Es muy importante detectar las infecciones urinarias a tiempo, ya que puede comprometer negativamente el embarazo. Lo bueno es que con un buen tratamiento las infecciones se solucionan rápidamente, sin traer malas consecuencias ni para ti ni para tu bebé.

Entre los riesgos de padecer infecciones urinarias durante el embarazo se cuenta el aumento del riesgo de tener un parto prematuro. Si las infecciones se desarrollan y agravan pueden causar graves problemas, por lo que es sumamente importante prestarse atención para detectar cualquier molestia, cambios de olor o de color en la orina.

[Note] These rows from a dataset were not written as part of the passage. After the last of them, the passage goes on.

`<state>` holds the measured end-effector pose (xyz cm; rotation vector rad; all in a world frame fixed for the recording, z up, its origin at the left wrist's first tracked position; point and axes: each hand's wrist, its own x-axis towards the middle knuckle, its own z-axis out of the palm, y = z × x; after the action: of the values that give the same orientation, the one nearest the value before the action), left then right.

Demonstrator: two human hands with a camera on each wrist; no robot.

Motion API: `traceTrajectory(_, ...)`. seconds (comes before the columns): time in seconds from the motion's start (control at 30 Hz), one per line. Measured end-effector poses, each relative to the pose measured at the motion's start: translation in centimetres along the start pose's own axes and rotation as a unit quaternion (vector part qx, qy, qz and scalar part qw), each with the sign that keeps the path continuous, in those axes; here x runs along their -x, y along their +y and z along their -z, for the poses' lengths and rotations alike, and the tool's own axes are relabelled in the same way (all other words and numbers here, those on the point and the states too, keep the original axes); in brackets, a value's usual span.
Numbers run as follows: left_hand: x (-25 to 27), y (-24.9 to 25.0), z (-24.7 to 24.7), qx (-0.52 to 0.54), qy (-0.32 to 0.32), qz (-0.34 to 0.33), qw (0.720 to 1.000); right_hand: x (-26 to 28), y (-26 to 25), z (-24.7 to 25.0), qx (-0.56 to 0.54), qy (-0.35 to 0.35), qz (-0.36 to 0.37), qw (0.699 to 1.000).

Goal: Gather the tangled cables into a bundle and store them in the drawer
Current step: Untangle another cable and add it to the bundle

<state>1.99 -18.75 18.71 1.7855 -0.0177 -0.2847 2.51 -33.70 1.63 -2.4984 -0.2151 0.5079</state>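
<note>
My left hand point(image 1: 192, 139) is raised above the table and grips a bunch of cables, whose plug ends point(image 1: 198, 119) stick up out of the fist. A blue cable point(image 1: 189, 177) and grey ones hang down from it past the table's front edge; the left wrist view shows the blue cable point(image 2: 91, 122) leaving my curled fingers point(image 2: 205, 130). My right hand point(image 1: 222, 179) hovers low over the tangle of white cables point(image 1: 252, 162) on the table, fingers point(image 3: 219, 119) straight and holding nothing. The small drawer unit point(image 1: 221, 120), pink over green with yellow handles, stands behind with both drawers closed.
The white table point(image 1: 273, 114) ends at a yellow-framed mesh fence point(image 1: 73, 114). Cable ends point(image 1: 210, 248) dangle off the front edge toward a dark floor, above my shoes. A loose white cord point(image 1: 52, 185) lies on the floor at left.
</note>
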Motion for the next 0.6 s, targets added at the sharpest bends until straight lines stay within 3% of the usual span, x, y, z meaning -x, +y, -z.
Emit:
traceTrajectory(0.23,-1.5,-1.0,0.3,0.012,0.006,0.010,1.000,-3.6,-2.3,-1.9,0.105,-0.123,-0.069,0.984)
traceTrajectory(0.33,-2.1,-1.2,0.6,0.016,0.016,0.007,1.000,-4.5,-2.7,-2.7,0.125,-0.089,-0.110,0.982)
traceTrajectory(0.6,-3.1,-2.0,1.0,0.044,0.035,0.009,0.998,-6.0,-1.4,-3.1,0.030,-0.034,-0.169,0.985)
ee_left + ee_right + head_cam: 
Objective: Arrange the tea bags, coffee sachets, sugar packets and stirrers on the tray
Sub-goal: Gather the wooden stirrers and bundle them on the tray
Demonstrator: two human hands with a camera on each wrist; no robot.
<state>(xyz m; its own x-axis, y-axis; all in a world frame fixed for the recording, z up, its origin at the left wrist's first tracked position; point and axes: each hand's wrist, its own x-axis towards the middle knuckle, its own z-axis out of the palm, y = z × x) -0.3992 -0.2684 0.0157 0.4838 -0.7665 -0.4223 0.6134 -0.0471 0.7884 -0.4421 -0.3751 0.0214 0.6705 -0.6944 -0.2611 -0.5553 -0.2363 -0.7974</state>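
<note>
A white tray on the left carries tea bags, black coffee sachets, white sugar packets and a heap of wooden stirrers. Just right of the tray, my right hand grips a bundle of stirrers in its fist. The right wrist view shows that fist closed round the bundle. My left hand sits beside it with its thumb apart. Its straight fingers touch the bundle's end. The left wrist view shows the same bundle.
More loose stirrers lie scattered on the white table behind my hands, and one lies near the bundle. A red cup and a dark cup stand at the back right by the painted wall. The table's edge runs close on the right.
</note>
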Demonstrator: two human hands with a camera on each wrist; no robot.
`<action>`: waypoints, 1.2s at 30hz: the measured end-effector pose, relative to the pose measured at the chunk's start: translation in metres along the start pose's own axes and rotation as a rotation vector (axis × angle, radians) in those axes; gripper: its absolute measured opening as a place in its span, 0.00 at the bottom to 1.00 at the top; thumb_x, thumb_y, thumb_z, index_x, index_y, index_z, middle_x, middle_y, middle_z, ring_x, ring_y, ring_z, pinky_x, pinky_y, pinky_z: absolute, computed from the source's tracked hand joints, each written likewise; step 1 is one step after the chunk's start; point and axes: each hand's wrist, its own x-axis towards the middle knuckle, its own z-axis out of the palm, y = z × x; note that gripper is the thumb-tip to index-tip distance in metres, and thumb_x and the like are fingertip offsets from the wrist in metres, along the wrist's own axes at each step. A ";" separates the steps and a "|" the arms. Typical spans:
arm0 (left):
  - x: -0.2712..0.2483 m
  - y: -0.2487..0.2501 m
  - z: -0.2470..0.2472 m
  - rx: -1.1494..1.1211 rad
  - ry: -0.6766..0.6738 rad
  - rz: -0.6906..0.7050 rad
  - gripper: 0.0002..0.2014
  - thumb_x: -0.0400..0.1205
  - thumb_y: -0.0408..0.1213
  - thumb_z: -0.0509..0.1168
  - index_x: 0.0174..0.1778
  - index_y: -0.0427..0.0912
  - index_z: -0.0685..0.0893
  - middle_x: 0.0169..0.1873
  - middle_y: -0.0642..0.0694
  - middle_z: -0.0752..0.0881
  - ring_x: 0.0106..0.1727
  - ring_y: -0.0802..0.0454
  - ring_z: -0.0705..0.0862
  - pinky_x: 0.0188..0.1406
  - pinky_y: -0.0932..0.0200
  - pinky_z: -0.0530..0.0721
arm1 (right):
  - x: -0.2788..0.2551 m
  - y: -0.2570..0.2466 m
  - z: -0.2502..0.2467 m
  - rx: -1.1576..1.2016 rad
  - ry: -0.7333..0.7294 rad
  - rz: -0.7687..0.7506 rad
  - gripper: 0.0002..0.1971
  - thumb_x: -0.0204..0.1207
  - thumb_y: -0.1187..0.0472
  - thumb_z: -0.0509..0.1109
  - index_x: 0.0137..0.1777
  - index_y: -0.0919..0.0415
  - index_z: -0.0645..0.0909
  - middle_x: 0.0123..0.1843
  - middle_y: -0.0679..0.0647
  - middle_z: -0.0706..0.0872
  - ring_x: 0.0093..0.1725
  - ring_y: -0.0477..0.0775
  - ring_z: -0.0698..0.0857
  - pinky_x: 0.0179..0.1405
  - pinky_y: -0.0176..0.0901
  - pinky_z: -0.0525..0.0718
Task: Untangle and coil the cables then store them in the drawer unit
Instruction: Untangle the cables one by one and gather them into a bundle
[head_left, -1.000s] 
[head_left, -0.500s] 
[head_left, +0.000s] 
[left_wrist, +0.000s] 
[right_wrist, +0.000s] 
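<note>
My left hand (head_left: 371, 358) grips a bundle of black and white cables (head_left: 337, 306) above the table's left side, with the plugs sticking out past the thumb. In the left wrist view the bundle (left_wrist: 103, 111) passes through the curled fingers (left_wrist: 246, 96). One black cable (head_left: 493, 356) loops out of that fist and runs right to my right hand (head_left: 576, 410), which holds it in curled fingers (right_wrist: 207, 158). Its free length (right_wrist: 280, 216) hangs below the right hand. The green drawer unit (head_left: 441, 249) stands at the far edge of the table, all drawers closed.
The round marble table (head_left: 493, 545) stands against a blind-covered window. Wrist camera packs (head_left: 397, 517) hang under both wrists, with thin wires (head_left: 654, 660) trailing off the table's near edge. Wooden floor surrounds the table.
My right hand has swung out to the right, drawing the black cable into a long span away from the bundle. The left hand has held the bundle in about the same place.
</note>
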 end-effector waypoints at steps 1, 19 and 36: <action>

Las infecciones urinarias más comunes son:

  • Bacteriuria asintomática: cómo su nombre lo dice, esta infección cursa sin presentar síntomas. Es por eso que tiene una vital importancia el realizarse análisis de orina periódicamente. Tu ginecólogo será el que determine la frecuencia de estos análisis dependiendo de tu facilidad para desarrollar infecciones.
  • Cistitis: Esta infección es fácilmente detectable cuando no se está embarazada, ya que se siente una fuerte irritación mientras se orina, aumenta la cantidad de veces que se va al baño y se siente que la vejiga no se desocupa totalmente. Durante el embarazo es más dificil, ya que al verse la vejiga comprimida por el útero, al orinar más veces e irritarse más, los síntomas de la cistitis pueden confundirse con lo que normalmente pasa durante la gestación.
  • Pielonefritis: esta es la infección más grave ya que afecta los riñones, causa molestias para orinar, fiebre y escalofríos. Si una padece de cistitis y no se trata, hay un 30% de probabilidades en que evolucione en pielonefritis. Se trata con antibióticos intravenosos, por lo que necesita internación.

Para prevenir infecciones debes:

  • Beber mucho líquido y consumir frutas y verduras que contengan vitamina C
  • Mantener muy buen higienizada el área genital con jabón suave o neutro y agua. Evita los productos de higiene femenina, así como los jabones fuertes. No te des duchas vaginales.
  • Cuando defeques, límpiate desde adelante hacia atrás. De esta forma evitas que microbios del recto entren en la vejiga.
    Luego de mantener relaciones sexuales, limpia bien el área genital y orina.
  • Nunca aguantes las ganas de orinar.
  • Mantén seca la zona.
  • Usa ropa interior de algodón, así facilita la transpiración.